In short, both casts had a range of acting ability, and even the best actor can't always rescue a bad script or director. But to say one is hands-down the best compared to the other is, at best, blind favoritism ("I liked one show better than the other so the other cast must suck").

I love every TNG Q episode because there's something about the combination of John de Lancie and Patrick Stewart.

None of Q's appearances on DS9 or VOY had nearly the chemistry.

I guess JdL wasn't a "cast" member of TNG though.

Q was pretty clearly designed as an antagonist and foil for Jean-Luc Picard, and he never made a lot of sense in the other series. He was brought into those series, like the Borg, for ratings stunts. And it showed.
mercifully, they didn't bring him into Enterprise

... right ? i don't know, i watched only a few episodes of enterprise

Thankfully, the writers of Enterprise never panicked and pushed the Q button the way Voyager's did. The Borg make a questionable and continuity-challenging [1] appearance on Enterprise, but Q never does.

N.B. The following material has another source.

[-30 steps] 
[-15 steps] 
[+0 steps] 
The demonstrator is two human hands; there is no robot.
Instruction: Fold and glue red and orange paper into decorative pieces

I watched all of Enterprise. It...gets better in Seasons 3 and 4. That's about all I can say. The first season is pretty bad. Season 2 has a few good episodes. In Season 3, things start to pick up a bit, and Season 4 is legitimately interesting. The show never quite reaches the heights of TNG, DS9, or TOS. But it gets pretty good. I'd only recommend watching it all the way through if you're ready to wade past the early crap, though.

[1] This is kind of a mixed bag. The explanation for their appearance stems from the events of Star Trek: First Contact, in which a small detachment of Borg drones are left behind on Earth in the 20th Century. So the timeline has been altered a bit, and hence, those remnant Borg show up in Enterprise. On the flip side, you'd think that an early encounter with the Borg would have stuck in everyone's memory a little bit, and that Picard wouldn't have been shocked upon first encountering them. The episode acknowledges the issue, at least, and attempts to arrive at a workaround. The fix is clever, if not entirely satisfactory.

> The fix is clever, if not entirely satisfactory.

klingon augment virus, got it

Ugh, don't remind me. That was the worst. Why can't shows just acknowledge that makeup and effects change over time, and leave well enough alone? Augment Virus was Enterprise's attempt to cave into fans' demands that Star Trek offer an explanation for the TOS Klingons. If you ask me, Star Trek should've just hand-woven that subject indefinitely.

DS9 handled the matter much more effectively in "Trials and Tribbleations." Someone asked why the old-school Klingons had smooth foreheads, and Worf replied "We don't like to discuss that with outsiders." Boom. Perfect explanation. Funny, clever, and hand-wavy. Done.